- [Aim of the task]: The lines to repeat are those below from the one containing "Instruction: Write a" down to the one containing "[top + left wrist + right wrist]", both included; reproduce them exactly and nothing else.

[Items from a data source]
--------------------

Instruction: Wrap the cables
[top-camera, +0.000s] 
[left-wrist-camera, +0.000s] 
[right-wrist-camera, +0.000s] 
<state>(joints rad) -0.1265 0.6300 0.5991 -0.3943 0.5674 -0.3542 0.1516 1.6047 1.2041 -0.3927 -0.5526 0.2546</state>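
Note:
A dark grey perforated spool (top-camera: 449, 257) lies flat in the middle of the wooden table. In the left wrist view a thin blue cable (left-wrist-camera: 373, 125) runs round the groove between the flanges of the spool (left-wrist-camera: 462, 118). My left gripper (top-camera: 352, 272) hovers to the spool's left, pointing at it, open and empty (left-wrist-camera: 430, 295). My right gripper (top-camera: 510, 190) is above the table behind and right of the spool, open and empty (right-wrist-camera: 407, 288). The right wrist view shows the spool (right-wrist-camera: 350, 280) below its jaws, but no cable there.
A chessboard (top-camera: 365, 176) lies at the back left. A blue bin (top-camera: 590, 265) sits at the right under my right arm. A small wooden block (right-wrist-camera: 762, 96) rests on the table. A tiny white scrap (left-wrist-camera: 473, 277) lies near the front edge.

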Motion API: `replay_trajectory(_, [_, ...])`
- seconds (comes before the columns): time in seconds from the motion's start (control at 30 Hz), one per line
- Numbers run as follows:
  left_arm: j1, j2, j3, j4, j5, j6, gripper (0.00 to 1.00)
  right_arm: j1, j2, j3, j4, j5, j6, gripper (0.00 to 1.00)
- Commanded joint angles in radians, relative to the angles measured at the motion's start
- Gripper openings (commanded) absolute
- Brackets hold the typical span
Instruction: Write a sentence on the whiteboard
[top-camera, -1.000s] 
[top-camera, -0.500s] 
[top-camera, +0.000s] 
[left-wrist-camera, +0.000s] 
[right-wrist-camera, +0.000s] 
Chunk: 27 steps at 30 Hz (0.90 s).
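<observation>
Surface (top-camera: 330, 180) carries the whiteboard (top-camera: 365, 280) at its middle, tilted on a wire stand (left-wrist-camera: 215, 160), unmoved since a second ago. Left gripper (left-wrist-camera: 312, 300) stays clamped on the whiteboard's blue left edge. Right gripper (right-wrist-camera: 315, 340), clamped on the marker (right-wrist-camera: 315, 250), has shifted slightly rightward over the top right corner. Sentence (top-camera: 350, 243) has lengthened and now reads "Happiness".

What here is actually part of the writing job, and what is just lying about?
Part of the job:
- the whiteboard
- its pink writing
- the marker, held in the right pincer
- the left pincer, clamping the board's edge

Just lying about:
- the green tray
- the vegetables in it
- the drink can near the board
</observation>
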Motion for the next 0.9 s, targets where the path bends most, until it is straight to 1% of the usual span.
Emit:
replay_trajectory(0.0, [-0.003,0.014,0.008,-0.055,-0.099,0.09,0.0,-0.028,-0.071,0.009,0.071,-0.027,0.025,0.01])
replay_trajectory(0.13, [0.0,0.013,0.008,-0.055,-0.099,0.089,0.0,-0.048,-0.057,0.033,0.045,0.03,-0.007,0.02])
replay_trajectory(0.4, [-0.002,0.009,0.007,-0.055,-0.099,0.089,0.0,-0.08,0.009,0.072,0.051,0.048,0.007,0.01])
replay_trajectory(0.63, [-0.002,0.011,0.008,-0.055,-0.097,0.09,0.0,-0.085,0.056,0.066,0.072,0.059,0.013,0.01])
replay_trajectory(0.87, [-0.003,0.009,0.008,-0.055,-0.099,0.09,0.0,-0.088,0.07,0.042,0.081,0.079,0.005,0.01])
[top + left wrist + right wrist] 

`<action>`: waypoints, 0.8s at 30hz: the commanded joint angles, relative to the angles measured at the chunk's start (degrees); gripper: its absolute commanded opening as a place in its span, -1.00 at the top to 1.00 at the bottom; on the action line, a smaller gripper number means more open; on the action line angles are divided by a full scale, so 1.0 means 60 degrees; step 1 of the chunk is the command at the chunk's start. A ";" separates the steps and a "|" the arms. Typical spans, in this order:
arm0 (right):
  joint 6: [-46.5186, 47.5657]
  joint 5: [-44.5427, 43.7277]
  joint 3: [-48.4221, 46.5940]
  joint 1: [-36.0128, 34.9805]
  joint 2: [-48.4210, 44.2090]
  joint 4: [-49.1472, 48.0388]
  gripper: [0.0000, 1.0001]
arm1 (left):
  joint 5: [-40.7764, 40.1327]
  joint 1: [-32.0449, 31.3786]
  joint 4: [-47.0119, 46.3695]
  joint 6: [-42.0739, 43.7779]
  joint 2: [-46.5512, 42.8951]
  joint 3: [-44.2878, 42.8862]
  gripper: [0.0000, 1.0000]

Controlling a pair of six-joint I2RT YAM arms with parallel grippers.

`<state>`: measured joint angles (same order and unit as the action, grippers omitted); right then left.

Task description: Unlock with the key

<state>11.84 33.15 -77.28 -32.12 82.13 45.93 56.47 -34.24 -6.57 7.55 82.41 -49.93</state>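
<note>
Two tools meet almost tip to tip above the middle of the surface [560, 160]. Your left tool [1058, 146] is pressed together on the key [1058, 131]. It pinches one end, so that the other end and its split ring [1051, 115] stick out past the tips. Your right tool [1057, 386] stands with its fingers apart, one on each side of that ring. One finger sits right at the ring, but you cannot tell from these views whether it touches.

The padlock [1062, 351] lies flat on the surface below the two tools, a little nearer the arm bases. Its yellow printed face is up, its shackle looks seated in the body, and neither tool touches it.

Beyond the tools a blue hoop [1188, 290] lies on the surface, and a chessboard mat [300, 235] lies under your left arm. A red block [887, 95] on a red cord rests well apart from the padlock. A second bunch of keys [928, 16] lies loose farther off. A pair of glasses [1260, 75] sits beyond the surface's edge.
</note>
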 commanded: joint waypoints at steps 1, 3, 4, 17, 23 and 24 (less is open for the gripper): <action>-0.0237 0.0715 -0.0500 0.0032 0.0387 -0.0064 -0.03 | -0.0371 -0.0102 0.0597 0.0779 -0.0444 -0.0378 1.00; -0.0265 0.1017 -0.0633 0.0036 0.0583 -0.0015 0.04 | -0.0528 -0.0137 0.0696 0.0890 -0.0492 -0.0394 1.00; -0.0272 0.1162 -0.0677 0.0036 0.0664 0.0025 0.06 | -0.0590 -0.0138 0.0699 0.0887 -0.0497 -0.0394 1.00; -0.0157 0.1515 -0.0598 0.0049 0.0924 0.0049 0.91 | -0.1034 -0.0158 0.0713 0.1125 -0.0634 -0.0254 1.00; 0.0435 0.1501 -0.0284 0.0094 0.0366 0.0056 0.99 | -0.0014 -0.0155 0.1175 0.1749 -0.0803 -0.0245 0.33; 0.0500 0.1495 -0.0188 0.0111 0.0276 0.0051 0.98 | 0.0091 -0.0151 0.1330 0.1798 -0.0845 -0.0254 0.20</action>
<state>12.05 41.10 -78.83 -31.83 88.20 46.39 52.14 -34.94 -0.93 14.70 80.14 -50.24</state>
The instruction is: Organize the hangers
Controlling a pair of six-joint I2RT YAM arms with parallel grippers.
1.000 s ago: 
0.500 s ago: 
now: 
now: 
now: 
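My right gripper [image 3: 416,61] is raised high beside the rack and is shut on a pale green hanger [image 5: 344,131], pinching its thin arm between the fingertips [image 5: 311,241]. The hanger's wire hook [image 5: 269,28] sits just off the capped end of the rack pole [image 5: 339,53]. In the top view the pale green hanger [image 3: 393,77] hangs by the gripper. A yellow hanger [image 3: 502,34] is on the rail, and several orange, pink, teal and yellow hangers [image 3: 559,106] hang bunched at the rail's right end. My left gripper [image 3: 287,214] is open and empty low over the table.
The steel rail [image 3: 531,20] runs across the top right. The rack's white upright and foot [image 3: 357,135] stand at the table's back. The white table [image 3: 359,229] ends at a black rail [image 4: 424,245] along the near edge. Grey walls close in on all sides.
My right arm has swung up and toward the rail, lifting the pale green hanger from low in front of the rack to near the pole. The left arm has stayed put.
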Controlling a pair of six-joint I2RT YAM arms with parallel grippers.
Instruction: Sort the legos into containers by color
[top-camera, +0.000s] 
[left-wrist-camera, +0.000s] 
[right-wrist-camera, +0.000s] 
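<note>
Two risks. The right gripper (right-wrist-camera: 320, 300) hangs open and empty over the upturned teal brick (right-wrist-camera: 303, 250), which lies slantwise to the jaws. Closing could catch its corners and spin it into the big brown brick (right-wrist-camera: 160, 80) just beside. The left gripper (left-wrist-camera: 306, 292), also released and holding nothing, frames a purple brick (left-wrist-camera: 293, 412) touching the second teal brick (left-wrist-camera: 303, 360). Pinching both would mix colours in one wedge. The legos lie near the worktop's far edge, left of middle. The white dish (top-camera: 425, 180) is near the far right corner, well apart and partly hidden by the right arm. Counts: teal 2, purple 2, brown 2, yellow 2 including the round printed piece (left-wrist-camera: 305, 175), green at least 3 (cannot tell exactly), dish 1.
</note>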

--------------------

- [Result of the task]:
Instruction: Write a sentence on the whiteboard
[top-camera, -1.000s] 
[top-camera, -0.500s] 
[top-camera, +0.000s] 
[left-wrist-camera, +0.000s] 
[right-wrist-camera, +0.000s] 
Chunk: 27 steps at 30 Hz (0.90 s).
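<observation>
Surface (top-camera: 330, 180) carries the whiteboard (top-camera: 365, 280) at its middle, tilted on a wire stand (left-wrist-camera: 215, 160), unmoved since a second ago. Left gripper (left-wrist-camera: 312, 300) stays clamped on the whiteboard's blue left edge. Right gripper (right-wrist-camera: 315, 340), clamped on the marker (right-wrist-camera: 315, 250), has shifted slightly rightward over the top right corner. Sentence (top-camera: 350, 243) has lengthened and now reads "Happiness".

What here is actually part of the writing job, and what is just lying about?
Part of the job:
- the whiteboard
- its pink writing
- the marker, held in the right pincer
- the left pincer, clamping the board's edge

Just lying about:
- the green tray
- the vegetables in it
- the drink can near the board
</observation>
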Motion for the next 0.9 s, targets where the path bends most, until it is straight to 1% of the usual span.
Emit:
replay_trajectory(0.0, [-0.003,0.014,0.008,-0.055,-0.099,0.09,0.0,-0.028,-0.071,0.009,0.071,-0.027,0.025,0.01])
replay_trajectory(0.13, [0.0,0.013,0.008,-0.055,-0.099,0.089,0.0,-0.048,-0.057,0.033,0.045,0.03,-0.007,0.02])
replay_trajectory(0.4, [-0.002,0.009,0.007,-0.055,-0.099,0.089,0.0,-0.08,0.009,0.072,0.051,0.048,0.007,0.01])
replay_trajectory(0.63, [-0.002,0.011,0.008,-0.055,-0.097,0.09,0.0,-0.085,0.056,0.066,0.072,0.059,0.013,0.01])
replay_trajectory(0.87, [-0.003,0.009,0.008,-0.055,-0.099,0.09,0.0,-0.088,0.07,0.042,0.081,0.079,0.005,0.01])
[top + left wrist + right wrist] 

What the exercise asked for is now done.